In other words, this love is so unselfish that when someone loves like this, it is purely for the other’s benefit, not anything that they can gain back from the object of their love.  Agape love is so unconditional that it will love its recipient, even with their flaws, and no matter what their actions may be.

Many people in this world seek this kind of love. Yet, many search, far and wide, for this kind of love, because of its stability and genuineness. However, they come up empty.  They have a gaping hole in their souls where this love should be.  Some have given up hope of ever finding someone who will love them like that, and either they will delve into bitter hate for this world, or have callous indifference to everyone and everything around them.

However, for anyone who has experienced God’s love, agape love, I would strongly encourage you to share it with others, because all of us desperately need this type of love. For those who think they have never experienced this type of love, that have only experienced “love” on the basis of merit or a trade of some sorts, know that agape love is out there for you. Don’t ever give up on this type of love! Agape love can change your life, and change this world for the better.

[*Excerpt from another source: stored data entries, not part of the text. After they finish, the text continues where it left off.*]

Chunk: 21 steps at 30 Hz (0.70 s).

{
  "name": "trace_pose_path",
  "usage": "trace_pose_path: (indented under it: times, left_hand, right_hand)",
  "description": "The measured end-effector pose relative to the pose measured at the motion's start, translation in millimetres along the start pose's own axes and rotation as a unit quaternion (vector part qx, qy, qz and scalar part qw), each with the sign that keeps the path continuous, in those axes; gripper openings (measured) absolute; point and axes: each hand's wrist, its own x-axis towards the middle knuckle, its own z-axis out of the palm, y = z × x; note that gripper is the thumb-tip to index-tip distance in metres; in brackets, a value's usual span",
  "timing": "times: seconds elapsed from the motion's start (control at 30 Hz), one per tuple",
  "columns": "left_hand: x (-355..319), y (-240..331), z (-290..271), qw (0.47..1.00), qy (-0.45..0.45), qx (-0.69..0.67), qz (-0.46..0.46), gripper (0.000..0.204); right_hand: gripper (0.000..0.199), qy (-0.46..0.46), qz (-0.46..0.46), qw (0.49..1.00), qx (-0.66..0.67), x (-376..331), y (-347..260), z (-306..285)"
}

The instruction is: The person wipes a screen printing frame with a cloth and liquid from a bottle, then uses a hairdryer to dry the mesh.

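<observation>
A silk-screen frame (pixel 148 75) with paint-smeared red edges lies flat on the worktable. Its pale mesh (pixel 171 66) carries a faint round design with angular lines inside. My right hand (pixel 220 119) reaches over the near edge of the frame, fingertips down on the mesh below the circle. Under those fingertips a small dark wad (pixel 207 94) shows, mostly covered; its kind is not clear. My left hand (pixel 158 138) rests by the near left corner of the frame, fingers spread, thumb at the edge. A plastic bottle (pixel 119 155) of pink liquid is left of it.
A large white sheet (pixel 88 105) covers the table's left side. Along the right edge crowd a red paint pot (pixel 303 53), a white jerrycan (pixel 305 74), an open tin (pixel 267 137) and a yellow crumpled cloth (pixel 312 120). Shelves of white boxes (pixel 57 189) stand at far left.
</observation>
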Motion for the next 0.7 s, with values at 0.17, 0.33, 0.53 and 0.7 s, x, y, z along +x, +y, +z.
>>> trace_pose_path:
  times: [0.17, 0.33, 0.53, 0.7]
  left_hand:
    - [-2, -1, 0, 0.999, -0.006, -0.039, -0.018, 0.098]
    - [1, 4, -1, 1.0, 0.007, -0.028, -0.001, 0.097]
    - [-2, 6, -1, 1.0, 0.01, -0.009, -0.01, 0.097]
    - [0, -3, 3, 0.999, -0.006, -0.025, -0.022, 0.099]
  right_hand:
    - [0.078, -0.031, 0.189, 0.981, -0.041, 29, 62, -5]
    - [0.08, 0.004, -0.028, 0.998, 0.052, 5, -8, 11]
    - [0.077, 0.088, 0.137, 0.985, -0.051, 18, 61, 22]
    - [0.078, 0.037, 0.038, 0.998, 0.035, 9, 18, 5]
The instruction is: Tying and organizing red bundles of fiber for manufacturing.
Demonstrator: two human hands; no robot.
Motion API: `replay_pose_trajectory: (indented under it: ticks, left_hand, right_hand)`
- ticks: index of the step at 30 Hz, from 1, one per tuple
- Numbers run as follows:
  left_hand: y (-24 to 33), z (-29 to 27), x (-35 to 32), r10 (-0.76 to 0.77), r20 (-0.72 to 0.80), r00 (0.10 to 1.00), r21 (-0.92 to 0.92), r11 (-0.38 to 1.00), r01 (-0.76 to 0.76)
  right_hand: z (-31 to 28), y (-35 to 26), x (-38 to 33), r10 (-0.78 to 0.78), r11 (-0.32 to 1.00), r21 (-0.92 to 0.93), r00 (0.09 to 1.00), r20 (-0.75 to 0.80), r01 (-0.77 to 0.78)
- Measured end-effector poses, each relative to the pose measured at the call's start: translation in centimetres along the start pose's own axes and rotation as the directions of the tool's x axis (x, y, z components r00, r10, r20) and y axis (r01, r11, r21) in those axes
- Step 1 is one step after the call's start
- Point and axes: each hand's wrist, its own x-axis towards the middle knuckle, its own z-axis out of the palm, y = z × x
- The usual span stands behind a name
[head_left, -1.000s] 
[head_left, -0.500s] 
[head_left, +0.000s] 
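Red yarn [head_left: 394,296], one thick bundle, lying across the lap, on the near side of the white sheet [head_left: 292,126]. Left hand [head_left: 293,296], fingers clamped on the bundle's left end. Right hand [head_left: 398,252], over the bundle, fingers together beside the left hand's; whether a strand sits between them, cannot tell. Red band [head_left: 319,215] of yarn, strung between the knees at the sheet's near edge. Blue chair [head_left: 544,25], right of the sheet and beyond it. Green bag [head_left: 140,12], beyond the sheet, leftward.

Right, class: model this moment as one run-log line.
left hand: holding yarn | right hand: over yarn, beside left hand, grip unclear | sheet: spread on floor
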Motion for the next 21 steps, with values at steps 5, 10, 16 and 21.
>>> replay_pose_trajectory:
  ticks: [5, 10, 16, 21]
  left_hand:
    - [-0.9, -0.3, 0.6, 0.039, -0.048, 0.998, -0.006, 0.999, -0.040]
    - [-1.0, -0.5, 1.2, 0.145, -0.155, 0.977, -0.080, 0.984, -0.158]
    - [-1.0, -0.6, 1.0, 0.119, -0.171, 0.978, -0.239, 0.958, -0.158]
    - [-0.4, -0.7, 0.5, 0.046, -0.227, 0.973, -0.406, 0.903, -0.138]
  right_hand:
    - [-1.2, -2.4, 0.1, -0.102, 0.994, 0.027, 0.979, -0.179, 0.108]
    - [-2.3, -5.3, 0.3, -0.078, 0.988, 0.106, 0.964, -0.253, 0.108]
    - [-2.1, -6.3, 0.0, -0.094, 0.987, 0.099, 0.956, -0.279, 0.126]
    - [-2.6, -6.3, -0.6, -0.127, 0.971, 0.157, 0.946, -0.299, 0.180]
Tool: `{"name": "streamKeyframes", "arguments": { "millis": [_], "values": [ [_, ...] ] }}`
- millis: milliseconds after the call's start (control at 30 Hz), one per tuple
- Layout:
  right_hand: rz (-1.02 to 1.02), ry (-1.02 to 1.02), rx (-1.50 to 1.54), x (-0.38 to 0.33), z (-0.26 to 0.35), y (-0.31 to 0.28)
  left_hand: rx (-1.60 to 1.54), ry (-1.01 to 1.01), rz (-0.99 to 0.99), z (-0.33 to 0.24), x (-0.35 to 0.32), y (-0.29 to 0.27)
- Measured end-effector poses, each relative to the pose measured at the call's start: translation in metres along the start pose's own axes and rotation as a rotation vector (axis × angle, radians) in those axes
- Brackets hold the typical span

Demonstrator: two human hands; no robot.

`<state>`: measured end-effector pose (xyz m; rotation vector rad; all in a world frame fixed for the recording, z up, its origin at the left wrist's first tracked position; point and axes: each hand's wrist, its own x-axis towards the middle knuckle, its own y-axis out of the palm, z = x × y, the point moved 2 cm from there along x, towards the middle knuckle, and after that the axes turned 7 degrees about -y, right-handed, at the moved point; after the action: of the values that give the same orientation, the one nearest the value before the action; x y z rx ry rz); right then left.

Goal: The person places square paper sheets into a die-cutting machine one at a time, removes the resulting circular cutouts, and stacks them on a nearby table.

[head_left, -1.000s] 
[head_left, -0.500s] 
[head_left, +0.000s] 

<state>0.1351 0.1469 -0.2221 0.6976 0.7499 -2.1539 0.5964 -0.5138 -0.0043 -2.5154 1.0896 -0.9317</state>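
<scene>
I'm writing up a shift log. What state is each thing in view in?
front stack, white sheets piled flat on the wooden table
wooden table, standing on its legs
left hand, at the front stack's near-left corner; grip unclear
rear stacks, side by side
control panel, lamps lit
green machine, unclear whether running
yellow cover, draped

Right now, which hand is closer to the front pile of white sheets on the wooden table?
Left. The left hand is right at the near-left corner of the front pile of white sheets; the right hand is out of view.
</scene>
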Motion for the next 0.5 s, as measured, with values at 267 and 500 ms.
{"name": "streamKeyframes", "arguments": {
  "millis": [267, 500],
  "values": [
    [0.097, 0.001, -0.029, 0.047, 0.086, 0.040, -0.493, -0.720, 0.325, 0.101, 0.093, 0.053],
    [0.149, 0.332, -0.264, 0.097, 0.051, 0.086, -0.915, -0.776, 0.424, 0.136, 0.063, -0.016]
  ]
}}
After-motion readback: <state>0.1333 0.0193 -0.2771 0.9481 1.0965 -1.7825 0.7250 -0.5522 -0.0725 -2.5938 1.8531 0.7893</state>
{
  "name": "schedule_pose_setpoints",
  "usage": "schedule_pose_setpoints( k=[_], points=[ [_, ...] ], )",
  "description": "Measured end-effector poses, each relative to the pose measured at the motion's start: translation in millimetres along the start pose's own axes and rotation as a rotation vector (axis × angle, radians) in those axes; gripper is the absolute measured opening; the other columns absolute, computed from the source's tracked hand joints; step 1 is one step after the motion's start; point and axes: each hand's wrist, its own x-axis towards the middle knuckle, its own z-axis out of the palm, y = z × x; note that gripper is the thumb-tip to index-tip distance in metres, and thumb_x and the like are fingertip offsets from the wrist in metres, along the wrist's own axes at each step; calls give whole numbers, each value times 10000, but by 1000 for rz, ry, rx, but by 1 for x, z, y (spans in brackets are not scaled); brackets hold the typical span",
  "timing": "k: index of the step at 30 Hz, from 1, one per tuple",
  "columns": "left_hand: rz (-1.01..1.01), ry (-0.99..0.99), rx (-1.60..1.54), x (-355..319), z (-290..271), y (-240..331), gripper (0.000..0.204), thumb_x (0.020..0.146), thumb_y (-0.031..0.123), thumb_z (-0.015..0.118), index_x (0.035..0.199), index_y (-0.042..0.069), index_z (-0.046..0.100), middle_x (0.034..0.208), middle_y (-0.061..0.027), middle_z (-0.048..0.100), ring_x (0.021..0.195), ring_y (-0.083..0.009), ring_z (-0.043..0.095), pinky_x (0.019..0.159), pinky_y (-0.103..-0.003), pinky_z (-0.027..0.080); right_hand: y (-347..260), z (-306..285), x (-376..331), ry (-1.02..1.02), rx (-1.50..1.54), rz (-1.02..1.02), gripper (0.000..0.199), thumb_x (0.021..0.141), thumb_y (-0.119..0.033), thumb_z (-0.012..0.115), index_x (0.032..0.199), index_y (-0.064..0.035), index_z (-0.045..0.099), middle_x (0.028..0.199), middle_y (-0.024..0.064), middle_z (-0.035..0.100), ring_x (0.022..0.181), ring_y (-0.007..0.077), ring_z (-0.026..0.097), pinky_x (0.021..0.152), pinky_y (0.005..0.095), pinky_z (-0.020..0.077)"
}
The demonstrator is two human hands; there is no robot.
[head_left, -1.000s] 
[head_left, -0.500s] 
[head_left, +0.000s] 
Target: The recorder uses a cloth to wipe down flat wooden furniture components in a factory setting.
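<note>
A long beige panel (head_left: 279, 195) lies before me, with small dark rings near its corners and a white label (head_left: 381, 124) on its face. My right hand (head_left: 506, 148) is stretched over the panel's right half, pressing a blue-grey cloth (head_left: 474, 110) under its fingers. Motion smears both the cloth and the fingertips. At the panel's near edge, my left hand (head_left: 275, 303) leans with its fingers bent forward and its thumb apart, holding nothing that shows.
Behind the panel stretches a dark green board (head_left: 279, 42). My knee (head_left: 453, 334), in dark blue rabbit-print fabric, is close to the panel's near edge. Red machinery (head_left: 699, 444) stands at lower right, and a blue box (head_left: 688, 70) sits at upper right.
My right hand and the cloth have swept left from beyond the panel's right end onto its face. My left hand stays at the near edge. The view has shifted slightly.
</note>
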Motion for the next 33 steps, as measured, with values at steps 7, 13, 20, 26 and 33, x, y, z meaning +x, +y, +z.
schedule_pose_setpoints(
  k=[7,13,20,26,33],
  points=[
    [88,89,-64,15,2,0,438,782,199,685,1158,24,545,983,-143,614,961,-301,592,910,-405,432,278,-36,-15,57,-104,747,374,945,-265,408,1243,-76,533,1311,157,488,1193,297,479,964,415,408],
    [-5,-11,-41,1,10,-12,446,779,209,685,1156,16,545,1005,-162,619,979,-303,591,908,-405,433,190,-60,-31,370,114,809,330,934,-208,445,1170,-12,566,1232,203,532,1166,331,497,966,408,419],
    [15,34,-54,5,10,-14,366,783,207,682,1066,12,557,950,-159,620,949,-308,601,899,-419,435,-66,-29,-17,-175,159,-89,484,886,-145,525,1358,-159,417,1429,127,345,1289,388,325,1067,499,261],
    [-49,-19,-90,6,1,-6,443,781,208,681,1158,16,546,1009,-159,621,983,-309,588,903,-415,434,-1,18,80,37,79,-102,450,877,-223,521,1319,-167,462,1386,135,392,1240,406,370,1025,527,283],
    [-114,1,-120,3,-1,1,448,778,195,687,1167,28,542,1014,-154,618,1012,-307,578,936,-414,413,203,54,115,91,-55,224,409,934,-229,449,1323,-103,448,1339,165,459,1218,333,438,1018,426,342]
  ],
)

Another thing that I want for my birthday is for people around me to experience peace. (Yes, this also includes those who read this that I have never met face-to-face.) I don’t really like watching the news all that much because it feeds on our fears.  It seems like every two minutes, the news reports someone being shot or killed.  There is rarely any encouraging news on television, even though I know this type of thing does happen more often than one would think.  Also, I see people at my workplace, my family, and even some of those that attend my church, carrying burdens and cares that have them on edge or worried.  I admit that sometimes I am one of these people. However, when I focus on my blessings and what God has done for me, I am able to be much more at peace than when I focus only on my circumstances and the bad happening around me.  I see how God is working, and how good can come out of a bad situation.

I would love those around me to experience similar peace. I want you all to know that things will turn out OK, or even gloriously, if you don’t give up.  I would advise everyone reading this not to worry your life away.  I used to worry so much about things, when I was growing up, that I did not enjoy life as much as I should and could have.  Now, as I am learning to let go of certain worries and fears, I find that I am able to experience joy and peace much more in my life.


The other thing I want for my birthday is for people to experience joy.  As some of you regular readers may know, I have struggled with depression for many years.  It has only been fairly recently that I have begun to experience true and more lasting joy.  I never want another soul to experience the depression I have battled with for so long. This does not mean I necessarily want everyone to get what they want, especially if their desires won’t really make them experience true joy in the long run.  However, I do want people to experience lasting joy—joy that will last through the trials, the tears, and the pains of life. I want people to have joy that can triumph over every obstacle in its way, and joy that can last forever!

I want those around me to be able to have so much joy in their hearts that they will not even consider comparing themselves to the Joneses, and being jealous of those who supposedly have it “better” than them.  I want those around me to have so much joy, that they can no longer keep it to themselves. –They are compelled to spread their joy, wherever they go.

These are the three things I want most for my birthday. I don’t want my birthday to only be about me, even though it is technically celebrating my existence.  I want my birthday to be about spreading love, peace, and joy to others, so that my special day would not only make me happy, but would make  those around me joyful as well.